What you will do ->
After removing every image, reproduce the data exactly as it appears.

Given data ->
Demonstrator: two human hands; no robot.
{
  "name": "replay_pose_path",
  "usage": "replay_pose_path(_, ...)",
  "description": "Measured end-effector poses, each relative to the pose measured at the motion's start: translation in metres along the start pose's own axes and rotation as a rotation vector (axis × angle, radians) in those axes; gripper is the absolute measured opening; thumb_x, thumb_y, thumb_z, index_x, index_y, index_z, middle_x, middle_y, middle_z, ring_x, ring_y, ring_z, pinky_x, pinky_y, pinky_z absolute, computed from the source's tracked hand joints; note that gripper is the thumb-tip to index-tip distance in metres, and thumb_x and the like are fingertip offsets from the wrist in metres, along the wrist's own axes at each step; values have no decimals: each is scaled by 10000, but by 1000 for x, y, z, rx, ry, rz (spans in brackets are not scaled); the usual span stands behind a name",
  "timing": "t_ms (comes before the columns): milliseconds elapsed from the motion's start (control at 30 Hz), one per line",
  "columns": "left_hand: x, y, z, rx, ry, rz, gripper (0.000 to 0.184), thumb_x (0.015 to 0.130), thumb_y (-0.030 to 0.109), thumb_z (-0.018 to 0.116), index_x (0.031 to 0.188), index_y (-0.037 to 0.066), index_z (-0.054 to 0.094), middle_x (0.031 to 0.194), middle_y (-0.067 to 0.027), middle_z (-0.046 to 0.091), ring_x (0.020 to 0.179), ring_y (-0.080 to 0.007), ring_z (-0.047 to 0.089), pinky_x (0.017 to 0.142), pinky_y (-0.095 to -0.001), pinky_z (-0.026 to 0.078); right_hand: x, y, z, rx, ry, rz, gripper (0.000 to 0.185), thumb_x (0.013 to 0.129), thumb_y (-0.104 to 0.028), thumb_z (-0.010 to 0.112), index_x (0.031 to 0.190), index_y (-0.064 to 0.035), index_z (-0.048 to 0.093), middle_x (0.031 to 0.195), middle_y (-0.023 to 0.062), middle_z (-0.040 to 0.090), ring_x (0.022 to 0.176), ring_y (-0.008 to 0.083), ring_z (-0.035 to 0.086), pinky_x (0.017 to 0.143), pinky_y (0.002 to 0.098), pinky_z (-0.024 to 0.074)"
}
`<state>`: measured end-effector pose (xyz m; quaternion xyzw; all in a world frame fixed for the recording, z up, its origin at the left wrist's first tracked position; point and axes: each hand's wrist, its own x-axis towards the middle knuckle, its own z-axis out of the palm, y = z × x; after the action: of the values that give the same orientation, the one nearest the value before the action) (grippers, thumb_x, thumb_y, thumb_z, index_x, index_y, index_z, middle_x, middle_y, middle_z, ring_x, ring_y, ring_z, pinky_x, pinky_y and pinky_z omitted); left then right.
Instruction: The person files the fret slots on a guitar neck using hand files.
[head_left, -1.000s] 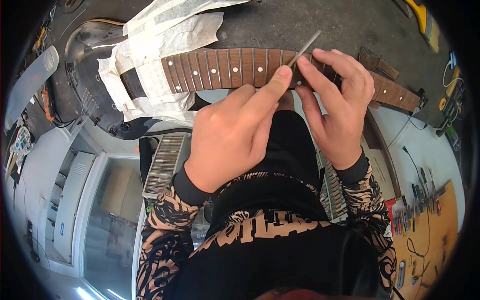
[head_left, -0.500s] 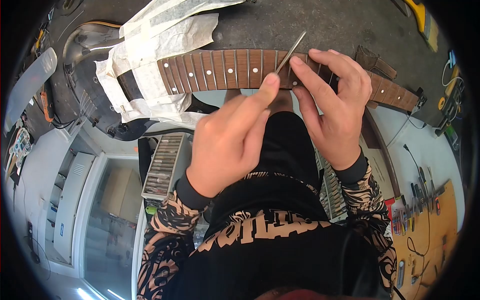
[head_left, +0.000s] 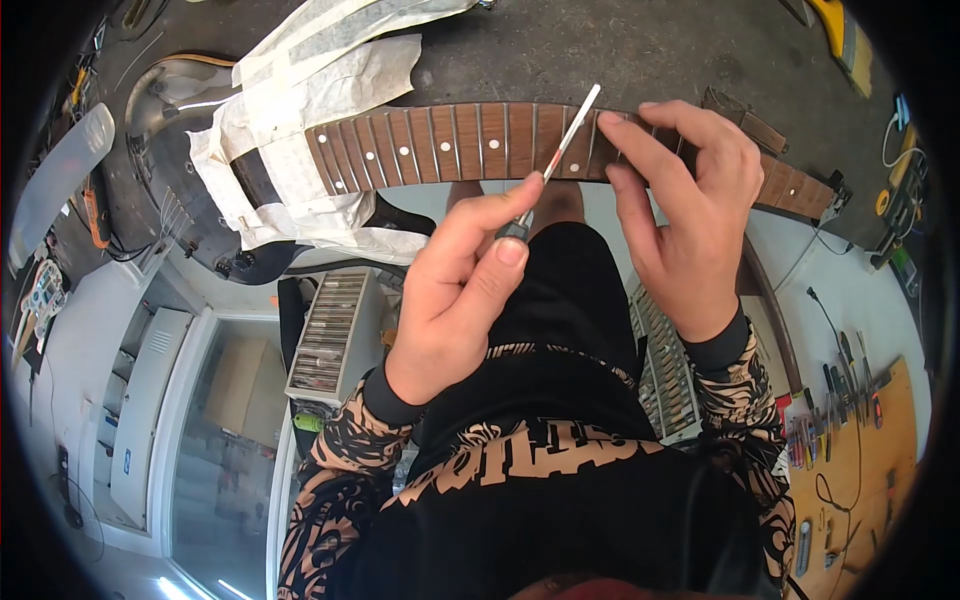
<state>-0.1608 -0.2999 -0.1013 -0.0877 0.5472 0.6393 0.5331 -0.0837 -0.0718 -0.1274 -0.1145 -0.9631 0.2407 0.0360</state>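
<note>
A dark electric guitar [head_left: 160, 195] lies on the bench, its body partly covered by whitish masking tape [head_left: 290, 125]. Its brown neck [head_left: 470, 150] runs to the right, with metal frets and white dot inlays. My left hand [head_left: 455, 285] is closed round the dark handle of a slim metal file [head_left: 575, 125]; the blade slants up across the neck, and I cannot tell whether it touches a fret. My right hand [head_left: 690, 200] has its fingers apart over the neck farther right, index fingertip at the fretboard, thumb by the near edge.
A dark block [head_left: 765, 132] lies behind the neck. A yellow-handled brush [head_left: 845, 45] is at the far right of the bench. Below stand a box of slotted items [head_left: 330, 330] and a wooden board with hanging tools [head_left: 850, 470].
My left hand has drawn back toward me and turned, bringing the file's handle and thumb into view. My right hand has shifted slightly right, its fingers lifting. The neck appears slightly lower left.
</note>
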Motion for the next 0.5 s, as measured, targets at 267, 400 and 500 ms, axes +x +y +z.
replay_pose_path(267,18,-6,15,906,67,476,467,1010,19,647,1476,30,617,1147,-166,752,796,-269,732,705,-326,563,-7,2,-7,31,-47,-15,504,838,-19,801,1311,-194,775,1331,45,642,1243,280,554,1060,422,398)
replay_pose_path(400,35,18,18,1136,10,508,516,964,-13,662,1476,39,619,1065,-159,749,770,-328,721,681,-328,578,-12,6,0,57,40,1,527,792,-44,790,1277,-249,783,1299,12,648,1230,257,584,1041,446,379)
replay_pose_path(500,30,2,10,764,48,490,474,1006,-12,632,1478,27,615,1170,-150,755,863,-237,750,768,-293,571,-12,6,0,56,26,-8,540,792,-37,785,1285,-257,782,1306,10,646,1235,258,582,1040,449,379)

Response to this exercise ->
Demonstrator: two human hands; no robot.
{
  "name": "replay_pose_path",
  "usage": "replay_pose_path(_, ...)",
  "description": "Measured end-effector poses, each relative to the pose measured at the motion's start: translation in metres along the start pose's own axes and rotation as a rotation vector (axis × angle, radians) in those axes; gripper is the absolute measured opening; thumb_x, thumb_y, thumb_z, index_x, index_y, index_z, middle_x, middle_y, middle_z, ring_x, ring_y, ring_z, pinky_x, pinky_y, pinky_z absolute, computed from the source's tracked hand joints; note that gripper is the thumb-tip to index-tip distance in metres, and thumb_x and the like are fingertip offsets from the wrist in metres, along the wrist's own axes at each step; values have no decimals: each is scaled by 10000, but by 1000 for x, y, z, rx, ry, rz (spans in brackets are not scaled); the usual span stands behind a name",
  "timing": "t_ms (comes before the columns): milliseconds elapsed from the motion's start (control at 30 Hz), one per line",
  "columns": "left_hand: x, y, z, rx, ry, rz, gripper (0.000 to 0.184), thumb_x (0.015 to 0.130), thumb_y (-0.030 to 0.109), thumb_z (-0.018 to 0.116), index_x (0.031 to 0.188), index_y (-0.037 to 0.066), index_z (-0.054 to 0.094), middle_x (0.031 to 0.194), middle_y (-0.067 to 0.027), middle_z (-0.046 to 0.091), ring_x (0.020 to 0.179), ring_y (-0.080 to 0.007), ring_z (-0.047 to 0.089), pinky_x (0.017 to 0.142), pinky_y (-0.095 to -0.001), pinky_z (-0.026 to 0.078); right_hand: x, y, z, rx, ry, rz, gripper (0.000 to 0.185), thumb_x (0.013 to 0.129), thumb_y (-0.104 to 0.028), thumb_z (-0.010 to 0.112), index_x (0.031 to 0.190), index_y (-0.064 to 0.035), index_z (-0.048 to 0.093), middle_x (0.031 to 0.195), middle_y (-0.023 to 0.062), middle_z (-0.040 to 0.090), ring_x (0.022 to 0.176), ring_y (-0.008 to 0.083), ring_z (-0.035 to 0.086), pinky_x (0.017 to 0.143), pinky_y (0.002 to 0.098), pinky_z (-0.024 to 0.074)"
}
`<state>`: measured end-effector pose (xyz m; quaternion xyzw; all in a world frame fixed for the recording, z up, its origin at the left wrist's first tracked position; point and axes: each hand's wrist, its own x-axis towards the middle knuckle, its own z-axis out of the palm, y = z × x; after the action: of the values that give the same orientation, the one nearest the value before the action) (grippers, thumb_x, thumb_y, thumb_z, index_x, index_y, index_z, middle_x, middle_y, middle_z, ring_x, ring_y, ring_z, pinky_x, pinky_y and pinky_z omitted); left then right.
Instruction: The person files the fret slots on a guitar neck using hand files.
[head_left, -1.000s] 
[head_left, -0.500s] 
[head_left, +0.000s] 
<state>-0.1608 -0.2999 -0.1013 -0.0877 0.5472 0.6393 0.5331 -0.0837 -0.0718 -0.1274 -0.1145 -0.9631 0.2407 0.0360</state>
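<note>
A dark electric guitar [head_left: 160, 195] lies on the bench, its body partly covered by whitish masking tape [head_left: 290, 125]. Its brown neck [head_left: 470, 150] runs to the right, with metal frets and white dot inlays. My left hand [head_left: 455, 285] is closed round the dark handle of a slim metal file [head_left: 575, 125]; the blade slants up across the neck, and I cannot tell whether it touches a fret. My right hand [head_left: 690, 200] has its fingers apart over the neck farther right, index fingertip at the fretboard, thumb by the near edge.
A dark block [head_left: 765, 132] lies behind the neck. A yellow-handled brush [head_left: 845, 45] is at the far right of the bench. Below stand a box of slotted items [head_left: 330, 330] and a wooden board with hanging tools [head_left: 850, 470].
My left hand has drawn back toward me and turned, bringing the file's handle and thumb into view. My right hand has shifted slightly right, its fingers lifting. The neck appears slightly lower left.
</note>
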Motion for the next 0.5 s, as measured, targets at 267, 400 and 500 ms, axes +x +y +z.
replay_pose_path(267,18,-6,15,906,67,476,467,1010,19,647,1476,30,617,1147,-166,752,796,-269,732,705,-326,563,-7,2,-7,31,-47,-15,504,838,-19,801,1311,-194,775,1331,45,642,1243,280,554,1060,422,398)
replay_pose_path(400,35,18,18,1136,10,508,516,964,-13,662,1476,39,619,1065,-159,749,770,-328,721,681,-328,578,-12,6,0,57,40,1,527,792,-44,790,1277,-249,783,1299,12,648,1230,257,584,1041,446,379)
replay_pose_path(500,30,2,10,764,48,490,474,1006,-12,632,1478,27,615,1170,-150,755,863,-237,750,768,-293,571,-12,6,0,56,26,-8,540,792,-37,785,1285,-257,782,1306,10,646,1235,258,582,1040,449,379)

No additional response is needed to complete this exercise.